▶ PROBLEM REQUIREMENTS
Determine which lines of the records include the word "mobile", and copy them.
Segment Start: EXERCISE MATERIAL
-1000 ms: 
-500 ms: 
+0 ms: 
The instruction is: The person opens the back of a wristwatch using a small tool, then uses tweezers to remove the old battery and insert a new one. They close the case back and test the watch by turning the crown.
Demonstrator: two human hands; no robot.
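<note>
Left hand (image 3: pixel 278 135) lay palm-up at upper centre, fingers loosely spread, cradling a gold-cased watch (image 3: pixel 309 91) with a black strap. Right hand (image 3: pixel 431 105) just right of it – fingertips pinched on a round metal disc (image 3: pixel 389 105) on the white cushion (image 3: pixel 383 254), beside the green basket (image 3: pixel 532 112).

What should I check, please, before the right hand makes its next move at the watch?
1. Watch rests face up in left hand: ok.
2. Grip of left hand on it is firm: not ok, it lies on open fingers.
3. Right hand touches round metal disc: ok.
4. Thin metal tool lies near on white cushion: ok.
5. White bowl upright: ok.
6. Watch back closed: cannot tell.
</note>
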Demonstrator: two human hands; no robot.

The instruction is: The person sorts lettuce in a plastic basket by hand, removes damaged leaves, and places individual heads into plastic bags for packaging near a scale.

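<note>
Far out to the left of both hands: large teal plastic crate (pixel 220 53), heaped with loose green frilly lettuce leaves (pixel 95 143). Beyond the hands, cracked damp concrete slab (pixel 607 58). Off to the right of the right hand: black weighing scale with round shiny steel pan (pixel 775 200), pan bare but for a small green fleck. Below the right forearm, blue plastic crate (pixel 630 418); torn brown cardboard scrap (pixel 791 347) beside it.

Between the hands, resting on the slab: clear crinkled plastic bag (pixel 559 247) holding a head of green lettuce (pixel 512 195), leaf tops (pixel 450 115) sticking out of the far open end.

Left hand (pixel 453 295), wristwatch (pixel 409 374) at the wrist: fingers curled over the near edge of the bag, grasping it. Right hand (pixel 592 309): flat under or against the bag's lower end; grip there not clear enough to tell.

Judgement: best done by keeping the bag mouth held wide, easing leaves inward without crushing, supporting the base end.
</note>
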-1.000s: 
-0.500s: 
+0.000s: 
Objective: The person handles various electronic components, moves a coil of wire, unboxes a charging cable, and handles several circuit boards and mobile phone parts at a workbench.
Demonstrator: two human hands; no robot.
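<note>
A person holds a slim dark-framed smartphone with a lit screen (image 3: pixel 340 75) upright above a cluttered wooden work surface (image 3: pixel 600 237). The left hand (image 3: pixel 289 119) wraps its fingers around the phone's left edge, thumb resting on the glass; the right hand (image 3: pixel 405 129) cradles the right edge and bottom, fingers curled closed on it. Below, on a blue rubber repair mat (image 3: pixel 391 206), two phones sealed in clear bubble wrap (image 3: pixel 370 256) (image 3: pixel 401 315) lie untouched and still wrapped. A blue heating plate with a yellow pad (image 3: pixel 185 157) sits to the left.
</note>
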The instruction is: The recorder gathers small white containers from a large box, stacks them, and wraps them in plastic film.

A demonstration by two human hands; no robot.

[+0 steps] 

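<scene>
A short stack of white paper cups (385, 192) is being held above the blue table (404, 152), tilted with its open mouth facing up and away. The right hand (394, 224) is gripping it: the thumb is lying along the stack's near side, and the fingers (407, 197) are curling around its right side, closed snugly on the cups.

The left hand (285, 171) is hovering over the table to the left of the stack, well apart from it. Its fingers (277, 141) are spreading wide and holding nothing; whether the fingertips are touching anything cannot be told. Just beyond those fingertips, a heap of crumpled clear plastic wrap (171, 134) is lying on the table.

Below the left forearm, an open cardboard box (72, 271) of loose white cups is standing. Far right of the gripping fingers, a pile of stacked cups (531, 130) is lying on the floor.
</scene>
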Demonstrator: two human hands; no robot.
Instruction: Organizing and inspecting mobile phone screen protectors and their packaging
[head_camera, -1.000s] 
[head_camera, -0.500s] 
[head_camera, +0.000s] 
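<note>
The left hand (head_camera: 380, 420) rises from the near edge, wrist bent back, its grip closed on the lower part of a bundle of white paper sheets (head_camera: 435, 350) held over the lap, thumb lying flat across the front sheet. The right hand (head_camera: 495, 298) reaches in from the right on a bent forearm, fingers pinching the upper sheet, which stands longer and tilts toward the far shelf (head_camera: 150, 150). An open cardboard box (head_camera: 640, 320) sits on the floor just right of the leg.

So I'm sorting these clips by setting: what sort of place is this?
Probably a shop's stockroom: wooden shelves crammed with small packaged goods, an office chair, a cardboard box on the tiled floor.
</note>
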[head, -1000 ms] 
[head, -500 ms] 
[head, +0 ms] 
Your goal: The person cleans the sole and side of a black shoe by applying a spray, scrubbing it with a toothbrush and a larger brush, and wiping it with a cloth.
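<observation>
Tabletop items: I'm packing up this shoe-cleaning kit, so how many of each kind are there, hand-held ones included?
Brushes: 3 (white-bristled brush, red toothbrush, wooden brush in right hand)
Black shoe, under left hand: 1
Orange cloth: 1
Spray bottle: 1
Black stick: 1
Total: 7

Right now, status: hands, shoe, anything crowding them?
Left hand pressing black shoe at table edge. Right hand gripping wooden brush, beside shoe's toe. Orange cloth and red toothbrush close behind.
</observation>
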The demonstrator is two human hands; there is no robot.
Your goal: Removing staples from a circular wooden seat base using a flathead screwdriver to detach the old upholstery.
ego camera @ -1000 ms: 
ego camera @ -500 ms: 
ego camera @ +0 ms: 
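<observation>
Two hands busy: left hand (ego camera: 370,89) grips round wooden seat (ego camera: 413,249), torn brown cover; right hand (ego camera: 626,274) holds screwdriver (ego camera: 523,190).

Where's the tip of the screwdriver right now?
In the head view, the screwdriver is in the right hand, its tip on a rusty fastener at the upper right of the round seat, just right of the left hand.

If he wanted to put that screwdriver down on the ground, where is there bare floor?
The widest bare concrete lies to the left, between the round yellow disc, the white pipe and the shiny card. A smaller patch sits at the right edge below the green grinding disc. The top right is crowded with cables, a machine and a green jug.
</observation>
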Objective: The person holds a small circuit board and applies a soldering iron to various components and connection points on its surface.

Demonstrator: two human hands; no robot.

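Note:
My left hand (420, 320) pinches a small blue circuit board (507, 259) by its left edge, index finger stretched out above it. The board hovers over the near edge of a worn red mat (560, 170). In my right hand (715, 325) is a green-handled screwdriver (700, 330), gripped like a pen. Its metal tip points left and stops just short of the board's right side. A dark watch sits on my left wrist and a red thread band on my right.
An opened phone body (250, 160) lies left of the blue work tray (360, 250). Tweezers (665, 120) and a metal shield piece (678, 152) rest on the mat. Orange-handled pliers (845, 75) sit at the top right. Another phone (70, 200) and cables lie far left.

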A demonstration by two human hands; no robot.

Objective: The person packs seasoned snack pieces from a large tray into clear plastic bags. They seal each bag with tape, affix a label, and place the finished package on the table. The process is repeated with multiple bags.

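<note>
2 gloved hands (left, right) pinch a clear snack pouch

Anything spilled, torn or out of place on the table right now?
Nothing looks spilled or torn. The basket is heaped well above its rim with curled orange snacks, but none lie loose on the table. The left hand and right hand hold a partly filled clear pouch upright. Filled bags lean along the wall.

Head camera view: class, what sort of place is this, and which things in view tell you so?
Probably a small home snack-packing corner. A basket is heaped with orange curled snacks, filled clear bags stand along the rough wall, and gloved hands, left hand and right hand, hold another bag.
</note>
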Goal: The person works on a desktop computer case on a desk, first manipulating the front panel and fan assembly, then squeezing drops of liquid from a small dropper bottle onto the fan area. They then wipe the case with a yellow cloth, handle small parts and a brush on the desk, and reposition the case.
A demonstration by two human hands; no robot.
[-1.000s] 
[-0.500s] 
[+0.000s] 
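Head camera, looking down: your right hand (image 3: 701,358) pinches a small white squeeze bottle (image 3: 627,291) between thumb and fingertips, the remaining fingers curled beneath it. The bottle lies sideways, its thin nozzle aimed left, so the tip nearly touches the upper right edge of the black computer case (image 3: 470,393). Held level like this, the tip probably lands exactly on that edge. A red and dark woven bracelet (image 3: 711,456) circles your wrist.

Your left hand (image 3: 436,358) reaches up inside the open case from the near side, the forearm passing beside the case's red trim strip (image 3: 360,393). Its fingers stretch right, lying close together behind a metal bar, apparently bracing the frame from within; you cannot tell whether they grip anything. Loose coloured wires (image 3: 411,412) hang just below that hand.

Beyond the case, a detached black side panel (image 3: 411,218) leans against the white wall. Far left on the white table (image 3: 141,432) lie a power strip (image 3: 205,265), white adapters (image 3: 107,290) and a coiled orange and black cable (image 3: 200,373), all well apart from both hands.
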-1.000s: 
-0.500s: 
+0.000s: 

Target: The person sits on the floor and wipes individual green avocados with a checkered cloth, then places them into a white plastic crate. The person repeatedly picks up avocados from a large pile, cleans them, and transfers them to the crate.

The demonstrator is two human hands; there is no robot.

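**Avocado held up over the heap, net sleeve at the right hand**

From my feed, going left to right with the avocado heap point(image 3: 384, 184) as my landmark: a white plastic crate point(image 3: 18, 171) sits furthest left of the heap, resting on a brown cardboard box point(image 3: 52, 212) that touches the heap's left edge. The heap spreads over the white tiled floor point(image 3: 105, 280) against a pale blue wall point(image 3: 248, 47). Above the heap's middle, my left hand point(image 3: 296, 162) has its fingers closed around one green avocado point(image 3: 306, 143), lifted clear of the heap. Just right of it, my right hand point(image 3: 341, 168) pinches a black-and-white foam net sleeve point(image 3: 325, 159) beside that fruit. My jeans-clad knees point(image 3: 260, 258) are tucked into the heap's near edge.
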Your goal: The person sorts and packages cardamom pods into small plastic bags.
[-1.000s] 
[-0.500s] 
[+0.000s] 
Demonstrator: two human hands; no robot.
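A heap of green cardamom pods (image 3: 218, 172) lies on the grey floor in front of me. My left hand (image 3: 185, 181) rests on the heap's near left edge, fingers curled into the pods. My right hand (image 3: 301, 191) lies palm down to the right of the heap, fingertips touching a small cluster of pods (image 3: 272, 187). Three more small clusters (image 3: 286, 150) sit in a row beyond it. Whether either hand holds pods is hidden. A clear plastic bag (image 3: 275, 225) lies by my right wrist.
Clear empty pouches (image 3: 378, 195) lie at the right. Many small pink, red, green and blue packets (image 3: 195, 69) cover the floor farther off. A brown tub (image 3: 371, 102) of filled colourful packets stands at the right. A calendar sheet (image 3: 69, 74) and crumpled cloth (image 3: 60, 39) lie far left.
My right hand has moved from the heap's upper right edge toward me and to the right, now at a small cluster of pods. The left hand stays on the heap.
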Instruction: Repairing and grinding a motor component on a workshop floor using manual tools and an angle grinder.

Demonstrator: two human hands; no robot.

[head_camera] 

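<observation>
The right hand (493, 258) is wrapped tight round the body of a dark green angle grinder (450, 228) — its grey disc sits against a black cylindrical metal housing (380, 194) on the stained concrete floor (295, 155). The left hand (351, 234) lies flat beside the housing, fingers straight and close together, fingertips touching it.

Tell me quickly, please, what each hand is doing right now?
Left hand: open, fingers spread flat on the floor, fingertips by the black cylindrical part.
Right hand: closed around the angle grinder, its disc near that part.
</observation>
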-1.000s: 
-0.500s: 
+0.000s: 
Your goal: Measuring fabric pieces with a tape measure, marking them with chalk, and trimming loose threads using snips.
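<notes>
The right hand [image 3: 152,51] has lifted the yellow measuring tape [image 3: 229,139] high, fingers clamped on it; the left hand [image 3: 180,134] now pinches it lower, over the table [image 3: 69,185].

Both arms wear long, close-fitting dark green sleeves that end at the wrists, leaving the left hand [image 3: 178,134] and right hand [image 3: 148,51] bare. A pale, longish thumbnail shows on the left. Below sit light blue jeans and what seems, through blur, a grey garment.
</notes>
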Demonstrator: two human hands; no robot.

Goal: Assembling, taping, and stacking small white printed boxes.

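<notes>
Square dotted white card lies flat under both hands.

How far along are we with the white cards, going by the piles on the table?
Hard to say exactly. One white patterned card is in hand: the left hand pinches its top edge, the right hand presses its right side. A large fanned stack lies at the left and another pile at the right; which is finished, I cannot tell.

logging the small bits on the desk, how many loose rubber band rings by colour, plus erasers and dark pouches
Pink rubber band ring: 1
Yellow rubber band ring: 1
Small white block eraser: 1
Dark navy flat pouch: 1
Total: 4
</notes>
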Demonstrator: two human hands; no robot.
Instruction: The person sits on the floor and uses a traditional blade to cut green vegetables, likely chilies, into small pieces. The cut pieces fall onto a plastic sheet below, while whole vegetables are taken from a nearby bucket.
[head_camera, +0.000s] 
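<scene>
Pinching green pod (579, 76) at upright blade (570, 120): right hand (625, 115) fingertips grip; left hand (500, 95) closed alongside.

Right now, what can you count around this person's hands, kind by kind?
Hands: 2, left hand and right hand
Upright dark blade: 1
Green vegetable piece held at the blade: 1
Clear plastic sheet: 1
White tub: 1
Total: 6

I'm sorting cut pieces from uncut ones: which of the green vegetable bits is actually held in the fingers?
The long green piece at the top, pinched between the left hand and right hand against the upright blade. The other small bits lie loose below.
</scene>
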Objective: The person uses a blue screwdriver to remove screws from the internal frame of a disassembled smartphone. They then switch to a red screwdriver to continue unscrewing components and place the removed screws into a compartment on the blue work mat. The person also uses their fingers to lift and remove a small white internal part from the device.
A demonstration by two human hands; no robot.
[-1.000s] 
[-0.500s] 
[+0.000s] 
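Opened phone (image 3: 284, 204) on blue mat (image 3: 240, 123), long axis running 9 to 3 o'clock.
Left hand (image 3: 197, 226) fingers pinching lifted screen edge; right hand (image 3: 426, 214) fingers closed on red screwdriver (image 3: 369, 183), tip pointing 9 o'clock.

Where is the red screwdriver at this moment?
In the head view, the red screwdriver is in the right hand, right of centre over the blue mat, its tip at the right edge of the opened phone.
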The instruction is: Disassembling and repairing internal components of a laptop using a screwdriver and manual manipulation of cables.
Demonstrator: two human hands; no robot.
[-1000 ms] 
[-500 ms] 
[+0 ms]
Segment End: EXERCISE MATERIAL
▶ WORKED SOLUTION
Objective: The person handles various electronic components, moves a coil of wire, unboxes a charging cable, and handles several circuit boards and mobile phone parts at a workbench.
Instruction: Organizing and inspecting mobile phone screen protectors and their packaging

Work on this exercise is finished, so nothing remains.